→ **TASK ITEM**: Give back each line of the listing below that contains the string "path".

→ **INFORMATION SHOWN**:
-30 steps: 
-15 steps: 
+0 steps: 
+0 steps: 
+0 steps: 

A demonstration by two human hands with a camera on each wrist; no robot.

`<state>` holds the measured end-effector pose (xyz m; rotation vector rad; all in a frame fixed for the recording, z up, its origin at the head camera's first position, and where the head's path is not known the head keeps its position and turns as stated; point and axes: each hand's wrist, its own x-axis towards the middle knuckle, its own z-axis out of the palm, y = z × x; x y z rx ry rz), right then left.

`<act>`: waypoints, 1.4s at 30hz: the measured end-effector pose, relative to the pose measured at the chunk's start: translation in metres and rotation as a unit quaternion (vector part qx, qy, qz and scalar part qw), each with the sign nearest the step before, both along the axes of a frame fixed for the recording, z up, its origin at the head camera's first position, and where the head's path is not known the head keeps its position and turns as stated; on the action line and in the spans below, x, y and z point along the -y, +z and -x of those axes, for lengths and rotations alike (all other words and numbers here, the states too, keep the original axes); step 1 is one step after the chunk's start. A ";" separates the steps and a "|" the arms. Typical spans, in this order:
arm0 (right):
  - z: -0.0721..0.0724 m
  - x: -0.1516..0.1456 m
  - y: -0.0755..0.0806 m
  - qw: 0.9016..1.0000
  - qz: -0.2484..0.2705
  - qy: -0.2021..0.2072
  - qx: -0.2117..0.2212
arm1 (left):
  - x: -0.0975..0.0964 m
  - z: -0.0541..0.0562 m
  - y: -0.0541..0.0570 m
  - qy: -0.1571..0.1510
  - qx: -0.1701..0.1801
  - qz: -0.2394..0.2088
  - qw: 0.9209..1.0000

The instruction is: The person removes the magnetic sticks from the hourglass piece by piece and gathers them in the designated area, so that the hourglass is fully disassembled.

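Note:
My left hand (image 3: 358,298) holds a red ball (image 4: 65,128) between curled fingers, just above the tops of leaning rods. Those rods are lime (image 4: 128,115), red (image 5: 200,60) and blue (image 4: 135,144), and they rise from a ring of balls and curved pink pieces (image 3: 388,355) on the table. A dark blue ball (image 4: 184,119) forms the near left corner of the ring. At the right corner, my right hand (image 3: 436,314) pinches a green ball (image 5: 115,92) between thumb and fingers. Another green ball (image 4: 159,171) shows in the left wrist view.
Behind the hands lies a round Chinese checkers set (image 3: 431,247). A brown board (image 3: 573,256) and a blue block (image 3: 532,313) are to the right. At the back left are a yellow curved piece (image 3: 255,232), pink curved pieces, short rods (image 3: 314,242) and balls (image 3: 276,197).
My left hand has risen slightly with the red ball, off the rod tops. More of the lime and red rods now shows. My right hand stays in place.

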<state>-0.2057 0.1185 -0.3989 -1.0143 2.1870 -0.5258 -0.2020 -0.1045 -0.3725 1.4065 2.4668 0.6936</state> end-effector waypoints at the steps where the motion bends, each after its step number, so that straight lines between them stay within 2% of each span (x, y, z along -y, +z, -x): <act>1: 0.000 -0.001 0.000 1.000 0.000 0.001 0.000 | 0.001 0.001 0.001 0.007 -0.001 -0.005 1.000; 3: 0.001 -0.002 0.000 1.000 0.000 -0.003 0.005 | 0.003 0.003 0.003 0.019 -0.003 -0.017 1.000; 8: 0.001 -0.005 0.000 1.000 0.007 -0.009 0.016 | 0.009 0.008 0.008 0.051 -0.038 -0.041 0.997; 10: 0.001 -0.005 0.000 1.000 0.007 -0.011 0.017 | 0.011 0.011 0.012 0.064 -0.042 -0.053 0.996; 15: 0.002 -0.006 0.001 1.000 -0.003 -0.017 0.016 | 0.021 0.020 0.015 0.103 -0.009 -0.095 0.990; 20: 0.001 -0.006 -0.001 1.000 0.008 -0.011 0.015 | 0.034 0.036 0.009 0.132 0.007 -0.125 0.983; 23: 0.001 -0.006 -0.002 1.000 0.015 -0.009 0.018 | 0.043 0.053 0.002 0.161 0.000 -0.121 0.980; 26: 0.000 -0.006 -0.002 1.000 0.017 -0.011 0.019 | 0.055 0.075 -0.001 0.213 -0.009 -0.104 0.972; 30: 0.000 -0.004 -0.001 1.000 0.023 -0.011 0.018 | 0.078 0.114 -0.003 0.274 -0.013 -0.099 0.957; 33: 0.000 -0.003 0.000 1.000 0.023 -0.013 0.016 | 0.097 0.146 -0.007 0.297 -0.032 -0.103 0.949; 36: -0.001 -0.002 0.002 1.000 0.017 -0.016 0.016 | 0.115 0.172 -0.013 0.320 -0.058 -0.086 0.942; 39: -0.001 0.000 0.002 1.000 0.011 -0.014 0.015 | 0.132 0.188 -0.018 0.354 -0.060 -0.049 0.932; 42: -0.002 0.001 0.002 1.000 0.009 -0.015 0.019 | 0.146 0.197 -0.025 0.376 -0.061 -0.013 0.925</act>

→ **WRITTEN SOLUTION**:
`<state>` holds the measured end-effector pose (xyz m; rotation vector rad; all in a frame fixed for the recording, z up, its origin at the head camera's first position, and where the head's path is not known the head keeps its position and turns as stated; point and axes: each hand's wrist, its own x-axis towards the middle knuckle, its own z-axis out of the palm, y = z × x; x y z rx ry rz), right then left.
`<act>`: waypoints, 1.4s at 30hz: the measured end-effector pose, relative to the pose measured at the chunk's start: translation in metres and rotation as a unit quaternion (vector part qx, qy, qz and scalar part qw), each with the sign nearest the step before, both along the axes of a frame fixed for the recording, z up, its origin at the head camera's first position, and where the head's path is not known the head keeps its position and turns as stated; on the action line and in the spans below, x, y and z point along the -y, +z and -x of those axes, for lengths and rotations alike (all other words and numbers here, the states too, keep the original axes); step 1 is one step after the chunk's start. A ";" separates the steps and a "|" the arms. Typical spans, in this order:

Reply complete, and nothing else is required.